Mr. Possibility was inside napping and I was alone with only the sounds of nature around me and the feeling of my toes tickling the top of the surprisingly-cool July lake. I hadn’t talked to God out loud in years, even when I went home to North Carolina for visits, so I wasn’t sure how to start. I glanced around me to make sure no one else was around to hear me, the crazy, 20-something who was jabbering away into the distance to something that didn’t meet the eye.

But once I started, it felt good. It poured out. Years and years of things I’ve needed to say, things I needed to admit to myself and to the universe, though both of us already knew. I talked so much my throat got dry. I cried so hard, I had to breathe out of my mouth. I was there for so long that the porch light came on and I decided it was time to head inside.

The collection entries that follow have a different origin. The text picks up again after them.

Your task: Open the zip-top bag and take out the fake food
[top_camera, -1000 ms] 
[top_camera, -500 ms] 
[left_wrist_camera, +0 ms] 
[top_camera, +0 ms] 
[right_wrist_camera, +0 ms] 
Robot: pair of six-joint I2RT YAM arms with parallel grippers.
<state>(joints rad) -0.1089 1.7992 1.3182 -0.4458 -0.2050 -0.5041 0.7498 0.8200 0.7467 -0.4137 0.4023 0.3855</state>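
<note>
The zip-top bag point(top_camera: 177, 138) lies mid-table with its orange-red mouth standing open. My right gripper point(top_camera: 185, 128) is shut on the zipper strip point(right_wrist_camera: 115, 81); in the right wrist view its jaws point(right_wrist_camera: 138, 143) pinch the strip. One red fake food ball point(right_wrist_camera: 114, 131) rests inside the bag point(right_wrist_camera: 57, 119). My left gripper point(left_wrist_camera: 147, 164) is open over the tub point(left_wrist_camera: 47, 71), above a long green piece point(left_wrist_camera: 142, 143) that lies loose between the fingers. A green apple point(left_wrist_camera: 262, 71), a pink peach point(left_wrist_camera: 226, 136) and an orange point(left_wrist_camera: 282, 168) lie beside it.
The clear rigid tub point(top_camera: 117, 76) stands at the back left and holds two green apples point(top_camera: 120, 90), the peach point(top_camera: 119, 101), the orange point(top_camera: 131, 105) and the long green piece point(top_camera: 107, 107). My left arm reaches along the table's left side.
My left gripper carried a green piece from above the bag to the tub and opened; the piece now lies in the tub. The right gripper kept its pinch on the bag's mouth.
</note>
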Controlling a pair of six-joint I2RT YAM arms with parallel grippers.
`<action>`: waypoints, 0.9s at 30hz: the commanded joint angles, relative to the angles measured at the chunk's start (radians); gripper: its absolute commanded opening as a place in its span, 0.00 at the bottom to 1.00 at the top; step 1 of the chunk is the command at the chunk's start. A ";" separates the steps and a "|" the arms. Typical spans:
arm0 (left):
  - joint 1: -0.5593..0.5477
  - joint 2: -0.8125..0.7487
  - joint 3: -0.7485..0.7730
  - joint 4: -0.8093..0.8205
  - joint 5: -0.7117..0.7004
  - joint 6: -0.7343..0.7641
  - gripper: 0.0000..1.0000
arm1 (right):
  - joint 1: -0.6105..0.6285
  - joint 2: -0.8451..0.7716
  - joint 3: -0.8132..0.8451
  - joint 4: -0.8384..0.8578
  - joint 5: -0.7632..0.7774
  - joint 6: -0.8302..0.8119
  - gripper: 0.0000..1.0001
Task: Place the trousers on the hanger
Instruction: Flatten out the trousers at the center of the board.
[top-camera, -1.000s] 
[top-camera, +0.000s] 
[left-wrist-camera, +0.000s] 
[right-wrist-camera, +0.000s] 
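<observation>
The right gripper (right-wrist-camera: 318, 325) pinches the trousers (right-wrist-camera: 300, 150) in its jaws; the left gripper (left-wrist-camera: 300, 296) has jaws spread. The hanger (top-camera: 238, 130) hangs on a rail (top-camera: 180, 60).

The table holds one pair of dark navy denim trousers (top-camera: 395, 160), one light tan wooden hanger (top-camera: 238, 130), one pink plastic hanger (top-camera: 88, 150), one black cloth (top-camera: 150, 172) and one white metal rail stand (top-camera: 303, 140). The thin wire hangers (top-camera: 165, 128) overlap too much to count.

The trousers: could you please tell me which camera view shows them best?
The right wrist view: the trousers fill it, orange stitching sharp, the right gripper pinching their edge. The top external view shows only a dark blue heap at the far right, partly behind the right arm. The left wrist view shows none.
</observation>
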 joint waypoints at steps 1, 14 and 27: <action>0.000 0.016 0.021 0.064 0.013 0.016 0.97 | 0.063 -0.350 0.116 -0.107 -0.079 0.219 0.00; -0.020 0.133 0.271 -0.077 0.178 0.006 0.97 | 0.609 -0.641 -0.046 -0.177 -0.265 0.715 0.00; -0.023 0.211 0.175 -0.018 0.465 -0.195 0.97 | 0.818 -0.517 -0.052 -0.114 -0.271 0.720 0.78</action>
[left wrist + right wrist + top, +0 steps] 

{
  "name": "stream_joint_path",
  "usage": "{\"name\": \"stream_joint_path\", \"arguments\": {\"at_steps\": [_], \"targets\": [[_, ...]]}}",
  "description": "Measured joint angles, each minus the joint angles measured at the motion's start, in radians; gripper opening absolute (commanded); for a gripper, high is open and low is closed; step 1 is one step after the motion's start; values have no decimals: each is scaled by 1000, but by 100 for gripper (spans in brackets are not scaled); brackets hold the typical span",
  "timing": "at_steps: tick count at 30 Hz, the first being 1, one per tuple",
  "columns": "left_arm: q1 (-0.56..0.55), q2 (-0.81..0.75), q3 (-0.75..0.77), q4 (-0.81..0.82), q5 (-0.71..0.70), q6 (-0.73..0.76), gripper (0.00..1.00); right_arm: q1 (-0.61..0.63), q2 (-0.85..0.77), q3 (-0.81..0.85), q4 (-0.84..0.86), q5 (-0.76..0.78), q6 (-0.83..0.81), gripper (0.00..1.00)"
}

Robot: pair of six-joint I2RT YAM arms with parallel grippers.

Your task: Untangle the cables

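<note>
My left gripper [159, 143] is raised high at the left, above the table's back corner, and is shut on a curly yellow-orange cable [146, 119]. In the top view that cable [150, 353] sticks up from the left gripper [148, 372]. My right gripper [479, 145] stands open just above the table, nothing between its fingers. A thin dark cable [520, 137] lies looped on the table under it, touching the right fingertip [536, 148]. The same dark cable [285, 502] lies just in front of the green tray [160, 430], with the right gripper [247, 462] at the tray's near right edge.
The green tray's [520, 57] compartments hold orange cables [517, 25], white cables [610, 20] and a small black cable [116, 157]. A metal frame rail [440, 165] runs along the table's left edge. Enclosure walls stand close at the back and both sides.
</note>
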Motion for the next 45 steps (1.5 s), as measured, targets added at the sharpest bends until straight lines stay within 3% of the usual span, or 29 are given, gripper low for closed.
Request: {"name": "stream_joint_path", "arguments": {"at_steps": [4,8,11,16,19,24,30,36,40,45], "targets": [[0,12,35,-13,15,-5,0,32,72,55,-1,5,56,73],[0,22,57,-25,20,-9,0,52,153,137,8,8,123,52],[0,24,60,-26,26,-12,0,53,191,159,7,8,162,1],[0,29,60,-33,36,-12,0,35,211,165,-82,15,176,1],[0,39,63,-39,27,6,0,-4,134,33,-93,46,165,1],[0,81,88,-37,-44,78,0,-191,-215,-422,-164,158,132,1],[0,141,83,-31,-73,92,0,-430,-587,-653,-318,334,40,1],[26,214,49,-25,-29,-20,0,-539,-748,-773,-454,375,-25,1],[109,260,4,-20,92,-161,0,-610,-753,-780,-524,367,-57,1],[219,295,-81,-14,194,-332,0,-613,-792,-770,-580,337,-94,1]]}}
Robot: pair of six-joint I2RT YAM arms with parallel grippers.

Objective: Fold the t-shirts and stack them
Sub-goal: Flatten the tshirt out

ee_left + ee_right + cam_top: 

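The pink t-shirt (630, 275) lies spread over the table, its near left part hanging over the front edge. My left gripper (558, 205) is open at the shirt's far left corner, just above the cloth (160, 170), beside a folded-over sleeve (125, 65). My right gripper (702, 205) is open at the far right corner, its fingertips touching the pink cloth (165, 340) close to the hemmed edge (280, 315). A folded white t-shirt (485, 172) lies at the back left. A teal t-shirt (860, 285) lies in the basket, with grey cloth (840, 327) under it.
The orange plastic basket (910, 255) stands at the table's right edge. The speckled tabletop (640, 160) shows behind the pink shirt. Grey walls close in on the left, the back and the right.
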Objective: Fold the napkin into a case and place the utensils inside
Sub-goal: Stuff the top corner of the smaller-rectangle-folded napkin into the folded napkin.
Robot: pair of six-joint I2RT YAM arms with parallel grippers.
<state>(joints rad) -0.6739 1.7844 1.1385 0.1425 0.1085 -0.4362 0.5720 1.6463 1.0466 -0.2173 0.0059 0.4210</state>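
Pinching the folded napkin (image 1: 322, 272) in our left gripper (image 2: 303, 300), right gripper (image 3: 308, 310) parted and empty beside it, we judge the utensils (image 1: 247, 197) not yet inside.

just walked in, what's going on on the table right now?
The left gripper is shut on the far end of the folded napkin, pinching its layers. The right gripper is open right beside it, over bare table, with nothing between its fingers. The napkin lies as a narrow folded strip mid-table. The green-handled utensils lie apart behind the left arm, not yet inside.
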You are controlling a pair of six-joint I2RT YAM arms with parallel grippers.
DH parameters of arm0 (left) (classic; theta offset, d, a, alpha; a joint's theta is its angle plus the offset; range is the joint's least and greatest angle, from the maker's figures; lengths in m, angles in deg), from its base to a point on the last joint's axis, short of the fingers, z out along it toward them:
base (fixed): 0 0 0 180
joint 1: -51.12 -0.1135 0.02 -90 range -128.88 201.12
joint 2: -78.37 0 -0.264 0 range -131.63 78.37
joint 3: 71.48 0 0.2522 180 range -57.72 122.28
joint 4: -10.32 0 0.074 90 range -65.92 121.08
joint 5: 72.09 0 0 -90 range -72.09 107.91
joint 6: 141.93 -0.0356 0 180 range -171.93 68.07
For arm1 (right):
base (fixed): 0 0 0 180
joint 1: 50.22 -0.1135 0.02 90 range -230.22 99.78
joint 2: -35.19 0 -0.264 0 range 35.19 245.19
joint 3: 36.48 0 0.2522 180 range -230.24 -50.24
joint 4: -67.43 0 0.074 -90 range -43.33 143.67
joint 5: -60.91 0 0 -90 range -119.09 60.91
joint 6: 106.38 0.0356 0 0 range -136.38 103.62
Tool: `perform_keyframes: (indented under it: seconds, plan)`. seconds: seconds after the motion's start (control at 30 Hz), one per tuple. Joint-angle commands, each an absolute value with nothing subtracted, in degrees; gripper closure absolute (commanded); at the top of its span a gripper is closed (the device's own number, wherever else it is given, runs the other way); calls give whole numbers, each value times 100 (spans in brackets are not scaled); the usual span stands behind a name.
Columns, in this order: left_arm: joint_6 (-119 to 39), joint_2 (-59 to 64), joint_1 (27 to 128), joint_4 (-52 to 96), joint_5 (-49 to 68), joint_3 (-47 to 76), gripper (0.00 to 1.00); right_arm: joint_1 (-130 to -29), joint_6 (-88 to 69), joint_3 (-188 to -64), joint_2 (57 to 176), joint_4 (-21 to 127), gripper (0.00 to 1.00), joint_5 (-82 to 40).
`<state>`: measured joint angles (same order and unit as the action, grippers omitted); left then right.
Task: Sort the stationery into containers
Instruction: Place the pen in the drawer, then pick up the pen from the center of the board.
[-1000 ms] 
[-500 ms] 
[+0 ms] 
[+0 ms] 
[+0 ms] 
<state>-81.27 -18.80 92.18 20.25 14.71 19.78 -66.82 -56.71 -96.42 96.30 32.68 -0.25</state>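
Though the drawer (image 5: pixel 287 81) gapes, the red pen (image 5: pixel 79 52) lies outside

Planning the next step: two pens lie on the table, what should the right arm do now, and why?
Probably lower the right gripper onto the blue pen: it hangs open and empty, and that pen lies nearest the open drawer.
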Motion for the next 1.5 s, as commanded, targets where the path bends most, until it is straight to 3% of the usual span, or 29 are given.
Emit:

And when I reached the steps, my eyes puffy with a big, wide smile on my face, Mr. Possibility asked what happened and I simply said, “Just had a nice chat with God. Everything is going to be okay.”

The rest of the weekend, I continued to chat down by the lake at night when no one was around, and when I left, he would say, “Have fun, tell God I say ‘hello!'” and off I’d go. By the time I returned to New York, I felt fresher and energized, ready to unfold yet another chapter in the many chronicles of my twenties.

I still need that spot though. I still need a place to unwind and feel free to spew. So for now, my chats with God are limited to, “Please guide me to a place where we can talk more. Where I can feel closer to the universe, where I can feel closer to myself, where I can feel closer to you.”

Daily Gratitude: I’m thankful for Borders Free Wi-Fi today, where if I stand in the right corner, legs crossed, holding my laptop, I can finally get a signal.

7 thoughts on “My Chats with God

  1. The timing of this post is crazy. Not the most beautiful or glorious of places, but I had a nice little chat with God in the bathroom at work yesterday. Thought my head was going to explode with anger and frustration and I sat in a stall with my head in my hands and just started talking (albeit in my head) and answers and responses came back clear as day. It’s a magical feeling. So glad to know another that shares it :)

  2. Great post girl! I have chats with God and they seem to either be in the woods during a hike or in this certain spot on my bedroom floor where the light sometimes shines bright! Chats with God are therapy and they are free plus he always answers us :)

  3. Red hook over the Washington Bridge, there is this spot overlooking the river and NY, right in the park, nothing like it. I found it years ago, hope it is still there, might be worth a visit, walk or bike over the bridge one weekend, early in the morn if you can and try to find it :)

    Good luck!
    If no spot is available, there is always early morning right before dawn’s escape, when the world is at its most quiet!